Optimal exploration period: For adaptive management programmes, in the absence of an initial strategy, plan or project-specific logframe, a phase of exploration is both inevitable and desirable. Problems to work on need to be analysed and agreed, an initial theory of change can only be as detailed as the analysis and entry points that the team has identified so far. For this programme, it was 18 months before the programme really gained traction.
Improvisation vs. accountability: The balance between freedom to think and work politically and structures to ensure accountability is a key tension within adaptive management. Too little structure, particularly on strategy and decision making, and there is potential for chaos, confusion, and waste. Too many rules and processes to complete will squeeze the time, space and culture that frontline staff need to be out building relationships and opportunities.
Donors and implementers
Relationship balance: Agreeing the level of involvement is key. Working closely with the donor provided the environment to shift course easily, the trade-off being autonomy to fully set the agenda. The donor’s willingness to learn and succeed or fail together gave the programme the confidence to take risks. DT Global brought project management and resourcing efficiency, giving the programme leadership space and support.
The paper ends with recommendations to donors and implementing partners. Here’s a sample, but you’ll have to read the paper for the full set.

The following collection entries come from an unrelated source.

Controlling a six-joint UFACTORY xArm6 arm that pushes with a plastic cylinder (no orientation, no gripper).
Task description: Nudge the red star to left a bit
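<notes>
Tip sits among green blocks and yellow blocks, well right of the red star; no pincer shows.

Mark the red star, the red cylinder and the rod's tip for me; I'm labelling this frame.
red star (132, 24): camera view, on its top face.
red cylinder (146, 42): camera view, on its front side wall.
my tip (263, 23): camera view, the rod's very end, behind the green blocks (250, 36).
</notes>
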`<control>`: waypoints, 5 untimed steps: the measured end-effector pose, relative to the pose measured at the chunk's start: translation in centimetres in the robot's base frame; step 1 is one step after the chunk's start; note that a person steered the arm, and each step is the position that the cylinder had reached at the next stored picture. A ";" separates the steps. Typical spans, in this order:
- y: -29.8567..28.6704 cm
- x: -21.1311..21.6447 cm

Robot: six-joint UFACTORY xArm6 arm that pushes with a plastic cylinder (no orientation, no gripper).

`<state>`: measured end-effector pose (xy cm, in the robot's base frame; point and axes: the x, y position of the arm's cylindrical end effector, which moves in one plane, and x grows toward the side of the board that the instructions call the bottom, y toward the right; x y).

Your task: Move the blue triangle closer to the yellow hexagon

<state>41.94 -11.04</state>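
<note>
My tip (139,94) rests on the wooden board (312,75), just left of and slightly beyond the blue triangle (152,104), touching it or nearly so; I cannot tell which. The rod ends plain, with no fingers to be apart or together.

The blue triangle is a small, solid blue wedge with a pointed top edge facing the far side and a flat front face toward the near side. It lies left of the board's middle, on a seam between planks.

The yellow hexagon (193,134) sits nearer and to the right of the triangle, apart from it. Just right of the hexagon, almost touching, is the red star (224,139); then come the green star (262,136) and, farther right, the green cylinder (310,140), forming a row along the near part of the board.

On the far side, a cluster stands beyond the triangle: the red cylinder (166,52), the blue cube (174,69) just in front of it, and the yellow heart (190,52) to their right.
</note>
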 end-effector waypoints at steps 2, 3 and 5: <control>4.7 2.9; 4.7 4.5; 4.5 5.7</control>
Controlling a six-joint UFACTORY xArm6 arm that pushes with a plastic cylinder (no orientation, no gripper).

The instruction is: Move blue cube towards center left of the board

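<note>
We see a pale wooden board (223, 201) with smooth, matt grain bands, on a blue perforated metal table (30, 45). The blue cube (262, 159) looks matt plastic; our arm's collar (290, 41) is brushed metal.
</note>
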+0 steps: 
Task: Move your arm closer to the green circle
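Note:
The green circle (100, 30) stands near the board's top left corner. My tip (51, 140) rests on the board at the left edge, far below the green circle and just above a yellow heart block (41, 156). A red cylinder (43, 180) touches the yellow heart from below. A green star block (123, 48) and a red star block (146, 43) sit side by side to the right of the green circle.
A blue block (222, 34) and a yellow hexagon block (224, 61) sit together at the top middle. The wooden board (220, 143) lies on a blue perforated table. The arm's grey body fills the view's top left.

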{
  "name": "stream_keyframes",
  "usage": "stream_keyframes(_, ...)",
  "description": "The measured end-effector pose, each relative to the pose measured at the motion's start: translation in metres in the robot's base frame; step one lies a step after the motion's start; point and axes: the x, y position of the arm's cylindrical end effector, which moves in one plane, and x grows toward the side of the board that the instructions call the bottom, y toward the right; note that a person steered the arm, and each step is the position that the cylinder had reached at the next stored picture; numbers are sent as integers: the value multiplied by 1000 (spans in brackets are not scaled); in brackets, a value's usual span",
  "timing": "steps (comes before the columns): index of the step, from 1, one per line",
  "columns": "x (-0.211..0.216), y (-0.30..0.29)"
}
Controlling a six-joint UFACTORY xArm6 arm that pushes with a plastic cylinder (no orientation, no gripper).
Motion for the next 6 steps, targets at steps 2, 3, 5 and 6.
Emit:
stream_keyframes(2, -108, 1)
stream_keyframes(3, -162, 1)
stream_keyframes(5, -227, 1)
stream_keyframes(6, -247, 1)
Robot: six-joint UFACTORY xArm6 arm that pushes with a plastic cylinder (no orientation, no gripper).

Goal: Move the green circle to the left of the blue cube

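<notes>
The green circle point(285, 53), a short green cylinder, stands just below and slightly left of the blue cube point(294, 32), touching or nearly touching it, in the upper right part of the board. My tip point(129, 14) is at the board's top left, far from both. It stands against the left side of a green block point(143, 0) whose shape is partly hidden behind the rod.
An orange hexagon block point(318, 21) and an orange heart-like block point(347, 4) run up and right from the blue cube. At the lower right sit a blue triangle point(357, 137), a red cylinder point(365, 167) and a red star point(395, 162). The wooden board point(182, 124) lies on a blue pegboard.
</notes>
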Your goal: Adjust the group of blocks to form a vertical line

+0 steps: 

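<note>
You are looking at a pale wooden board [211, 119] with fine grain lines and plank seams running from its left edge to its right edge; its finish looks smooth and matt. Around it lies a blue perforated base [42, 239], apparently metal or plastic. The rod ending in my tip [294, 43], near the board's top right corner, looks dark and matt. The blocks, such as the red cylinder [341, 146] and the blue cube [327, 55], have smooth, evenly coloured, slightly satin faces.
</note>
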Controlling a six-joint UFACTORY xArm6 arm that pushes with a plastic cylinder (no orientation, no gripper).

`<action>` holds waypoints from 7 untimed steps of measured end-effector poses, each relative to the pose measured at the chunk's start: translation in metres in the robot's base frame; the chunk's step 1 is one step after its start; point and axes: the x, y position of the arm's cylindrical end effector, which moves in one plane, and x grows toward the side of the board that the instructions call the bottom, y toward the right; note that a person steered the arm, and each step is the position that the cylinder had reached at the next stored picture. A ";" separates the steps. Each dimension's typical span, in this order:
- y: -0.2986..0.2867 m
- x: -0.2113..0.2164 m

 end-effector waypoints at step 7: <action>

Recommendation | Why is this important |
Invest in finding the right mix of individuals and building an empowering culture upfront | Adaptive management relies heavily on the mix of individuals with the right culture and high levels of trust. Avoiding unnecessary structure and processes can create a virtuous circle. |
Ensure operational budgets are sufficiently generous | Adaptive management requires investment and delivery staff to be free to focus on frontline responsiveness whilst maintaining accountability in the project. |
Review the process of donor accountability mechanisms for adaptive management projects | Heavy upwards reporting against traditional project management structures costs more time and money, siphoning resources away from delivery. A lighter and potentially less frequent approach could provide better value for money. |
A 12-month inception and design phase | Time without delivery pressure is necessary to identify which problems to tackle and to build the relationships needed to find promising entry points. |
Request naming of only key positions in tender applications | Creating a culture for adaptive management is part capacity based and part the mix of individual personalities. The capacity needs emerge as a project is designed and evolves, and a team that is given the chance to follow a ‘flying geese’ model, building up slowly from a core of initial leaders, provides a better chance of creating the required culture than naming all positions upfront. |
Avoid prescriptive MEL tools: take what is useful to the core project mission and adapt | Tools and processes can take on a life of their own, taking time and resources away from frontline delivery. Working out what needs to be measured and stripping it down to the essentials is more appropriate in supporting. |
Looking back from September 2023, the Myanmar situation remains incredibly difficult and politically stuck; people are increasingly struggling in their daily lives. In terms of how international actors can best support inclusive, responsive governance and a sustainable reduction in violence, we still believe that working adaptively is needed to work in such a chaotic situation.
Thoughts on how far these reflections resonate?